April 27-May 1, 2024 | Guseul Heo, Sangyeop Lee, Jaehong Cho, Hyunmin Choi, Sanghyeon Lee, Hyungkyu Ham, Gwangsun Kim, Divya Mahajan, Jongse Park
NeuPIMs: NPU-PIM Heterogeneous Acceleration for Batched LLM Inferencing
Modern transformer-based Large Language Models (LLMs) are composed of decoder blocks with three key components: QKV generation, multi-head attention (MHA), and feed-forward networks (FFNs). In batched processing, QKV generation and FFNs involve compute-intensive matrix-matrix multiplications (GEMM), while MHA requires bandwidth-heavy matrix-vector multiplications (GEMV). NPUs are efficient for GEMM but less so for GEMV, while PIM is optimized for GEMV but lacks GEMM capability. NeuPIMs is a heterogeneous system combining a GEMM-focused NPU and GEMV-optimized PIM devices to improve throughput. The main challenges are enabling concurrent operations on both platforms and managing dependencies between GEMM and GEMV. NeuPIMs addresses these by introducing dual row buffers for concurrent memory access and PIM commands, and a sub-batch interleaving technique to maximize concurrent execution. Evaluation shows NeuPIMs achieves 3×, 2.4×, and 1.6× throughput improvements over GPU-only, NPU-only, and naive NPU+PIM systems, respectively. The system is designed for batched LLM inference, with NPU handling GEMM and PIM handling GEMV. NeuPIMs uses a modified PIM bank architecture with dual row buffers to enable concurrent memory access and PIM commands, and a sub-batch interleaving technique to allow two independent sub-batches to be pipelined. The system is evaluated using GPT3 variants and real-world datasets, showing significant improvements in resource utilization and throughput. NeuPIMs is a heterogeneous system combining a GEMM-centric NPU and GEMV-optimized PIM devices, with a focus on improving throughput through concurrent execution and efficient resource utilization. The system is designed for batched LLM inference, with NPU handling GEMM and PIM handling GEMV. NeuPIMs uses a modified PIM bank architecture with dual row buffers to enable concurrent memory access and PIM commands, and a sub-batch interleaving technique to allow two independent sub-batches to be pipelined. The system is evaluated using GPT3 variants and real-world datasets, showing significant improvements in resource utilization and throughput.NeuPIMs: NPU-PIM Heterogeneous Acceleration for Batched LLM Inferencing
Modern transformer-based Large Language Models (LLMs) are composed of decoder blocks with three key components: QKV generation, multi-head attention (MHA), and feed-forward networks (FFNs). In batched processing, QKV generation and FFNs involve compute-intensive matrix-matrix multiplications (GEMM), while MHA requires bandwidth-heavy matrix-vector multiplications (GEMV). NPUs are efficient for GEMM but less so for GEMV, while PIM is optimized for GEMV but lacks GEMM capability. NeuPIMs is a heterogeneous system combining a GEMM-focused NPU and GEMV-optimized PIM devices to improve throughput. The main challenges are enabling concurrent operations on both platforms and managing dependencies between GEMM and GEMV. NeuPIMs addresses these by introducing dual row buffers for concurrent memory access and PIM commands, and a sub-batch interleaving technique to maximize concurrent execution. Evaluation shows NeuPIMs achieves 3×, 2.4×, and 1.6× throughput improvements over GPU-only, NPU-only, and naive NPU+PIM systems, respectively. The system is designed for batched LLM inference, with NPU handling GEMM and PIM handling GEMV. NeuPIMs uses a modified PIM bank architecture with dual row buffers to enable concurrent memory access and PIM commands, and a sub-batch interleaving technique to allow two independent sub-batches to be pipelined.
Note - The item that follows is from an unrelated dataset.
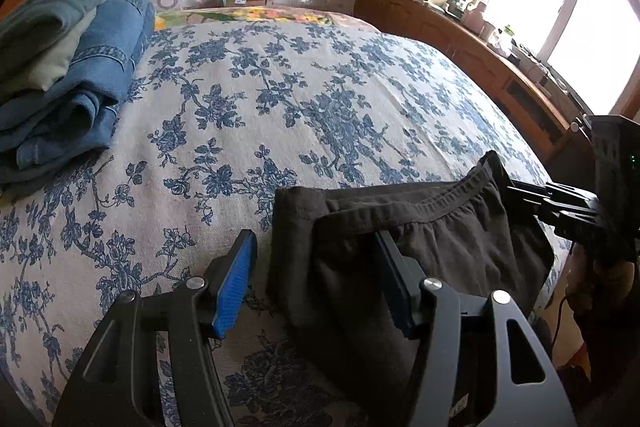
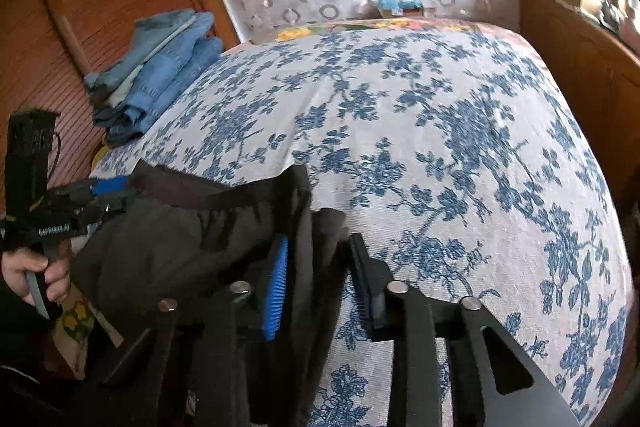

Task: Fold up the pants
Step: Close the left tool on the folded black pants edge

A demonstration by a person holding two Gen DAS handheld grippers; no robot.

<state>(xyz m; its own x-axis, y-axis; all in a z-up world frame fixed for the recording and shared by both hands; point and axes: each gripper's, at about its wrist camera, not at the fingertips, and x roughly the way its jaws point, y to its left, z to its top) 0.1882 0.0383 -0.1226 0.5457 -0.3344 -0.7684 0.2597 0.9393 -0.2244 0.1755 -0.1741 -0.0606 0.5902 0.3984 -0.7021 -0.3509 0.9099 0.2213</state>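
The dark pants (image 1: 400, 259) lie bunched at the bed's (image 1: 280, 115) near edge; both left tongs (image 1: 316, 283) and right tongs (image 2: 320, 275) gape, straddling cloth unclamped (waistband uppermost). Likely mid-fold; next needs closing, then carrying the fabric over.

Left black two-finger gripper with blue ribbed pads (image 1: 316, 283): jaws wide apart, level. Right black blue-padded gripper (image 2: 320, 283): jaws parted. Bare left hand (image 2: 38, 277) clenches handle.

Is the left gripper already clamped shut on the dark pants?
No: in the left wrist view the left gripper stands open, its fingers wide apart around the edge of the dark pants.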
The system is evaluated using GPT3 variants and real-world datasets, showing significant improvements in resource utilization and throughput. NeuPIMs is a heterogeneous system combining a GEMM-centric NPU and GEMV-optimized PIM devices, with a focus on improving throughput through concurrent execution and efficient resource utilization. The system is designed for batched LLM inference, with NPU handling GEMM and PIM handling GEMV. NeuPIMs uses a modified PIM bank architecture with dual row buffers to enable concurrent memory access and PIM commands, and a sub-batch interleaving technique to allow two independent sub-batches to be pipelined. The system is evaluated using GPT3 variants and real-world datasets, showing significant improvements in resource utilization and throughput.